**TASK TO CARRY OUT:** Reproduce the material below only from the line with "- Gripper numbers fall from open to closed" to the line with "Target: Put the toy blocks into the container", both included, keeping each line exact and dropping the pictures.

● ● ● ● ● ● ●

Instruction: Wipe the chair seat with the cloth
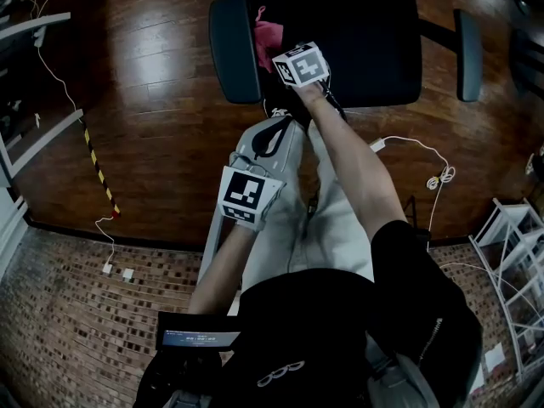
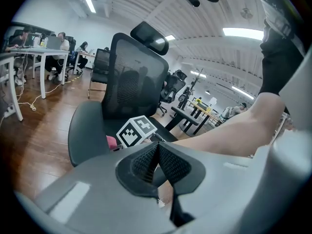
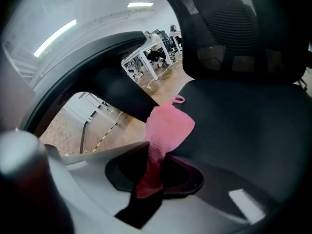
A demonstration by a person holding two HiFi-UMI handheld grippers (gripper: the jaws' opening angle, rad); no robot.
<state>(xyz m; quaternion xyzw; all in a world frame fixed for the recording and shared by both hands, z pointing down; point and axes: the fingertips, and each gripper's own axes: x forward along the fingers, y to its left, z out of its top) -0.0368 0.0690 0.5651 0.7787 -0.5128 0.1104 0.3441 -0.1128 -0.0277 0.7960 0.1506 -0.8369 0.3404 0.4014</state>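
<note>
A black office chair stands ahead of me, its seat (image 1: 365,41) dark and its left armrest (image 1: 234,48) curved. My right gripper (image 1: 276,45) reaches over the seat's left part, shut on a pink cloth (image 3: 165,128) that droops from its jaws onto the seat (image 3: 243,126). The cloth (image 1: 268,36) shows pink beside the armrest. My left gripper (image 1: 274,136) hangs back near my knee, below the seat's front edge, its jaws shut with nothing between them (image 2: 157,162). It looks at the chair's mesh back (image 2: 131,82).
The chair's right armrest (image 1: 467,53) sticks out at the far right. White cables (image 1: 425,155) trail over the wooden floor, and a yellow-black tape strip (image 1: 98,168) lies to the left. Desks with seated people (image 2: 34,52) stand far off.
</note>
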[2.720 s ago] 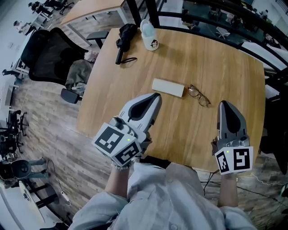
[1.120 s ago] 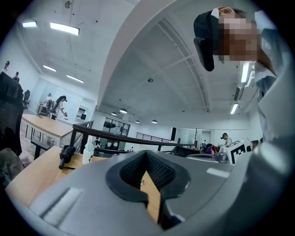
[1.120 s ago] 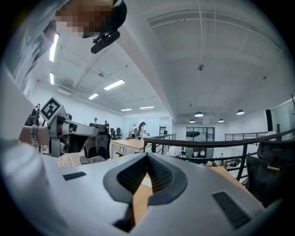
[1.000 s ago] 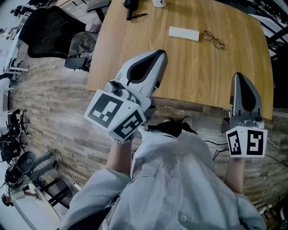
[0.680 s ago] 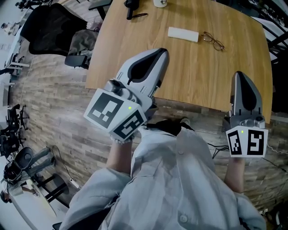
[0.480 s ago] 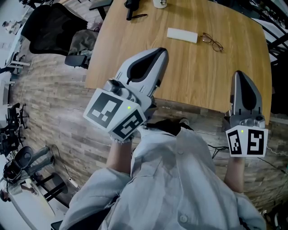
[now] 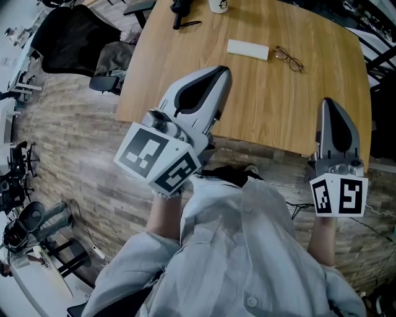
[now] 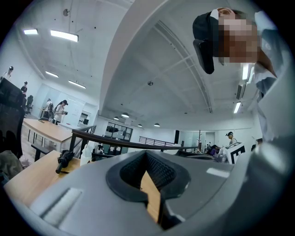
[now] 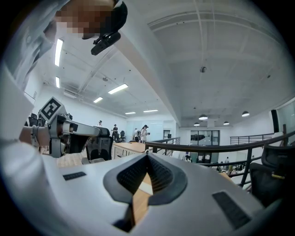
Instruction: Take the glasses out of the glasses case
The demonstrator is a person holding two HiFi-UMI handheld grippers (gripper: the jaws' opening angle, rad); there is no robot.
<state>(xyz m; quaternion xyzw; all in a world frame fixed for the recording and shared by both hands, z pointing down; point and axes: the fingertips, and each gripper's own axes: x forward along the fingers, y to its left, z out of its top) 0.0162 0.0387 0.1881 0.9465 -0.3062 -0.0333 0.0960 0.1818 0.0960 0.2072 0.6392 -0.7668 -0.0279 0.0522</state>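
Note:
In the head view the white glasses case [image 7: 248, 49] lies closed on the far part of the wooden table [image 7: 278, 105]. The thin-rimmed glasses [image 7: 289, 59] lie on the wood just right of it, outside the case. My left gripper [image 7: 221, 72] is shut and holds nothing; it hovers above the table's near edge, well short of the case. My right gripper [image 7: 328, 101] is also shut and bare, over the near right edge. Both gripper views look level across the room, with the left gripper's [image 8: 146, 154] and right gripper's [image 9: 147, 156] jaws closed together.
A black folded umbrella-like object [image 7: 179, 9] and a white bottle [image 7: 218, 5] stand at the table's far end. A black office chair [image 7: 68, 37] and a grey bundle [image 7: 114, 59] are left of the table. Wood-plank floor lies below me.
Since the earliest frame the table has slid to the top of the head view and both grippers now sit back at its near edge. Over the last second almost nothing shifted.

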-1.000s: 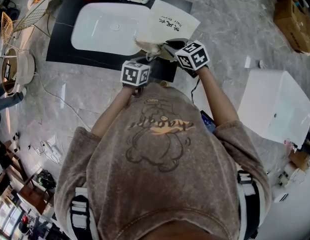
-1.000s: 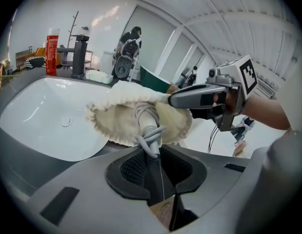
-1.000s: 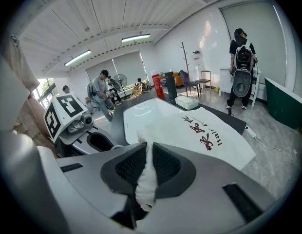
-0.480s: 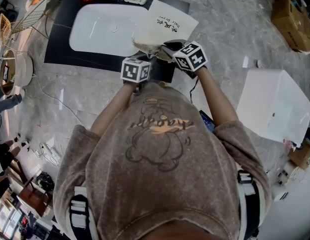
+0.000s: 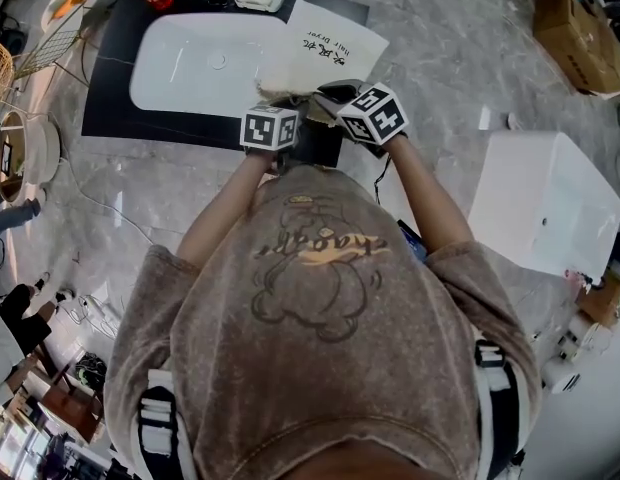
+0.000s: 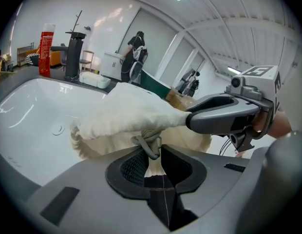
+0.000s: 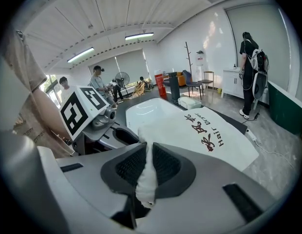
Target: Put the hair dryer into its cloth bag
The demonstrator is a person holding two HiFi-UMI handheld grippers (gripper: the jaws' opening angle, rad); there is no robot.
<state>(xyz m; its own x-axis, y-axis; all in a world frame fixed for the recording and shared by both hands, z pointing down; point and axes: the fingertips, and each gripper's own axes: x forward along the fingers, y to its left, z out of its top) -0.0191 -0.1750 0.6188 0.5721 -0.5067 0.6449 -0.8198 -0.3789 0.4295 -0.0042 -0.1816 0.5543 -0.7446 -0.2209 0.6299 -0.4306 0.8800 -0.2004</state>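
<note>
- Left gripper: jaws nearly together, pinching the grey drawstring where it loops out of the gathered mouth of the cloth bag.
- Right gripper: jaws clenched on a fold of the same bag's white cloth, just beside the left gripper.
- The bag stretches away from both grippers over the right end of a white basin.
- Whether the hair dryer is inside cannot be told.
- Black print on the bag reads "Hair Dryer", beside a row of Chinese characters.
- The basin is set in a black counter, with a black tap and a red bottle at its far edge.
- The floor is grey and marbled; a white box stands to the right.
- The room has white walls and strip lights, with people standing in the background.
</note>
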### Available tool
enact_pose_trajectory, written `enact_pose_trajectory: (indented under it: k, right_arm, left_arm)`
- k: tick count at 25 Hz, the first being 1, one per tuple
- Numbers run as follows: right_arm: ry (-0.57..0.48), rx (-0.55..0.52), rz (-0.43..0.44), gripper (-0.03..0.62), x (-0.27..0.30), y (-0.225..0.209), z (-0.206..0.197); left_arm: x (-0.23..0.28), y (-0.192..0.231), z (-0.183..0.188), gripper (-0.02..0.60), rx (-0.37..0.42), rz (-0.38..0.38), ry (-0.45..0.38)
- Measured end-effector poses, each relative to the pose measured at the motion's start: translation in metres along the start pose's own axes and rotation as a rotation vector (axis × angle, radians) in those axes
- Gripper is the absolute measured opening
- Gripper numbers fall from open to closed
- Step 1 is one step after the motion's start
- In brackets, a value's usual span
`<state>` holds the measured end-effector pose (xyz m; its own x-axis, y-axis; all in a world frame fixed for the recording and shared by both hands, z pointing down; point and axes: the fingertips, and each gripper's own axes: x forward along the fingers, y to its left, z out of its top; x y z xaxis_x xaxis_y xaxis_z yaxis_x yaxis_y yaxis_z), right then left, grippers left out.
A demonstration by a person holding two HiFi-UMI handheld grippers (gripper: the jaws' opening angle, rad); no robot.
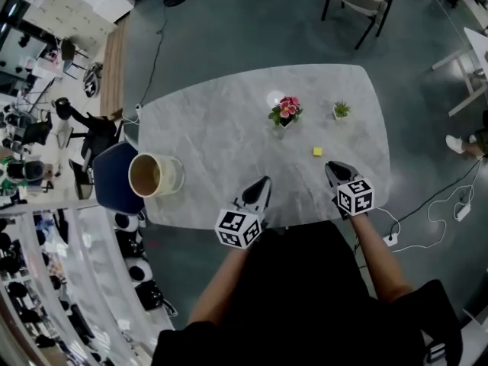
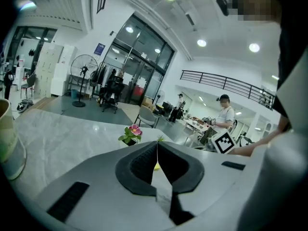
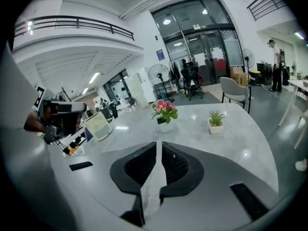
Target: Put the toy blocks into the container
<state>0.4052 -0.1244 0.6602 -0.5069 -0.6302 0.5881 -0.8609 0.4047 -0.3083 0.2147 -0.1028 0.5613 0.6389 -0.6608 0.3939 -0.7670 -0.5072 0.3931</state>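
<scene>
1. The yellow toy block [image 1: 317, 152] lies alone on the tabletop [image 1: 221, 128], right of centre in the head view.
2. The container [image 1: 155, 175] stands at the tabletop's left edge, well apart from the block, so the block will probably need carrying across.
3. The left claw [image 1: 264, 181] and right claw [image 1: 331, 167] are both pressed together and empty, and neither touches the block.
4. The right claw sits just below the block and aims toward it, so it is probably the one meant to pick it up.

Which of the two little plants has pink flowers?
The left plant in the head view, blooming pink; the right plant is only green.
</scene>
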Motion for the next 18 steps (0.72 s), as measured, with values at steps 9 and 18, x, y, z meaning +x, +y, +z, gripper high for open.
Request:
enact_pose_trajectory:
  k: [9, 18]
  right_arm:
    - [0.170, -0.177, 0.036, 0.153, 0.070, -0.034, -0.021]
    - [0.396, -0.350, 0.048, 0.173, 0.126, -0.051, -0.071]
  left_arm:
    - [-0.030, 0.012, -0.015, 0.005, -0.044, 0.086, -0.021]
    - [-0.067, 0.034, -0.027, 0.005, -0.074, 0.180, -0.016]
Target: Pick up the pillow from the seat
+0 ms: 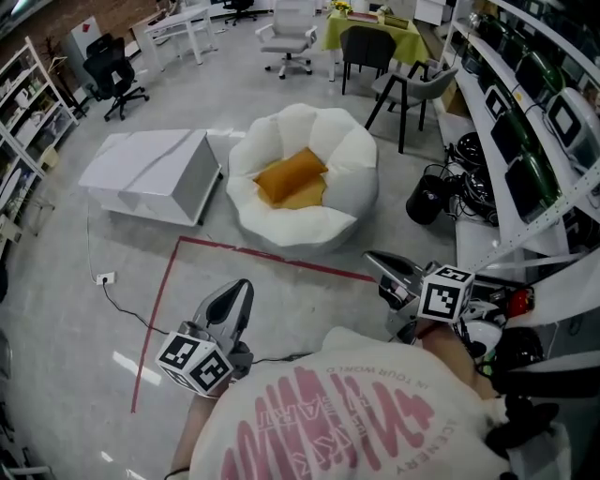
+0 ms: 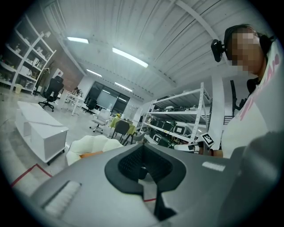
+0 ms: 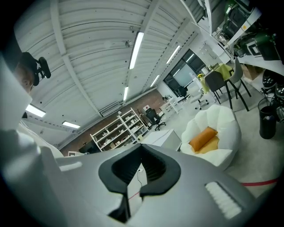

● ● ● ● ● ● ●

**OUTPUT OF THE TASK:**
- Gripper numbers fall from open to closed
- Step 1 is one step after the motion's start
- In brackets, a value's usual span
`<state>` holds the measured end-effector pose (xyz m; its own x-axis, y-axis; all in a world frame fixed for the recording and shared by both hands, z pointing down; point and axes: the fingertips, and each gripper's own axes: x forward along the fingers, y to its left, z out of its top; x y z xaxis_x xaxis_y xaxis_z yaxis_x yaxis_y yaxis_z), right then left, grippers left out.
A demonstration by a person holding two HiFi-UMI handheld grippers (gripper: the jaws' opening angle, rad); no robot.
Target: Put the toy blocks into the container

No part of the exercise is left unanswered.